My code is intended to read from multiple files (2 examples below) and match digits on multiple lines of each file, and then combine all matches and filenames where found into a dataframe. However, my first issue is that multiple findall outputs are in multiple lines and I'm not sure how to append these lines properly - findall outputs are like:
65
45
78
etc
Two file examples are below:
F1:
trust 65
musca
linca 75
trig
torst 50
F2:
munk 65
liki 34
grub
I want my code to generate the following final dataframe:
Filename score
F1 65
F1 75
F1 50
F2 65
F2 34
My code attempt:
import os
import re
import pandas as pd
final={}
for f in *.txt:
with open(f,"r") as In1:
(filename,ext)=os.path.splitext(f)
for line in In1:
m=re.findall(r'\d ',line)
if len(match) > 0:
all=[]
all.append(m)
final[filename]=all
df=pd.DataFrame(final.items(),columns=['Filename','Score']
Can someone point me in the right direction please?

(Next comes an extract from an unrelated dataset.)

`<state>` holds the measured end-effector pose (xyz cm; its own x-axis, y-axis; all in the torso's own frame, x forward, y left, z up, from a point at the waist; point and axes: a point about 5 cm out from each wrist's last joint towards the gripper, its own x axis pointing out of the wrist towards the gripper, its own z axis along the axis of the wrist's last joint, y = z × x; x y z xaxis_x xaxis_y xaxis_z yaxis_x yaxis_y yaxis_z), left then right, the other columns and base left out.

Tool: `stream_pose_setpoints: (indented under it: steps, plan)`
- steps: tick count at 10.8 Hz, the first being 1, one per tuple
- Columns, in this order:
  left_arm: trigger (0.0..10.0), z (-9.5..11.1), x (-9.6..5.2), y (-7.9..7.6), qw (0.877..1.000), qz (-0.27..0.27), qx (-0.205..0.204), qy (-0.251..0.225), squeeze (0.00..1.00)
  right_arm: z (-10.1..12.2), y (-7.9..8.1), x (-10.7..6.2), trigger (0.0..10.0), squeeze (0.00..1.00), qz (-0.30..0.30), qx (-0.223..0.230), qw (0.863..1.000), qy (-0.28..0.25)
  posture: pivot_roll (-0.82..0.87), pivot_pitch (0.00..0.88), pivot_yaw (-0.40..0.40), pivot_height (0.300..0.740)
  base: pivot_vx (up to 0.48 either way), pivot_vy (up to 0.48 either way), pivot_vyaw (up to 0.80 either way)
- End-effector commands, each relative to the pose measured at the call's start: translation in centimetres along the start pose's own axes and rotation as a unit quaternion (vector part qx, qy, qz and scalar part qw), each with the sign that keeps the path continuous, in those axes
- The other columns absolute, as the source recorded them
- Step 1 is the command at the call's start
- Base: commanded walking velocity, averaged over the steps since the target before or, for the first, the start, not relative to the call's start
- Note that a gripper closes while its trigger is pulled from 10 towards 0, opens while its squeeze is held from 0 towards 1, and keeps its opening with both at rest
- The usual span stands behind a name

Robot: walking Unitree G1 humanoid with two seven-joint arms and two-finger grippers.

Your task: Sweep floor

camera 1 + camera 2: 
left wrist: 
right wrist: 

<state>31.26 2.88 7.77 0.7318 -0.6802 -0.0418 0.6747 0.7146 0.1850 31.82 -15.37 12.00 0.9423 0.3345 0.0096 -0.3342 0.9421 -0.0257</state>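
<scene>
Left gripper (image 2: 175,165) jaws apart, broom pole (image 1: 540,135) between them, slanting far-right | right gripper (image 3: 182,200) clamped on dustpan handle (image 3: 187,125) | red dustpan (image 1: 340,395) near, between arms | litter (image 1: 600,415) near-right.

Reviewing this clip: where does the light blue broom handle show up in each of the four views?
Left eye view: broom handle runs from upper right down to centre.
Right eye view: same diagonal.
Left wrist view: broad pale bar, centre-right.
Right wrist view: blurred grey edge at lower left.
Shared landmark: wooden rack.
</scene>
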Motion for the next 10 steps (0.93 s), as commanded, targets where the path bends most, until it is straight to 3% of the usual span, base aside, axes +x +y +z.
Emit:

CodePudding user response:
You can try
df1 = pd.read_csv('file1', header=None)
df2 = pd.read_csv('file2', header=None)
df = (pd.concat([df1.assign(Filename='F1'),
df2.assign(Filename='F2')],
ignore_index=True)
.dropna(subset=1)
.rename(columns={1: 'score'})
.drop(columns=0))
print(df)
score Filename
0 65.0 F1
2 75.0 F1
4 50.0 F1
5 65.0 F2
6 34.0 F2
CodePudding user response:
Here's a way to do what your question asks:
import pandas as pd
from io import StringIO
fileStrings = {
'F1': '''
trust 65
musca
linca 75
trig
torst 50
''',
'F2': '''
munk 65
liki 34
grub
'''
}
res = pd.concat([
pd.DataFrame({
'Filename': k,
'score':pd.read_csv(StringIO(v), header=None, sep=' ').iloc[:,1].dropna()})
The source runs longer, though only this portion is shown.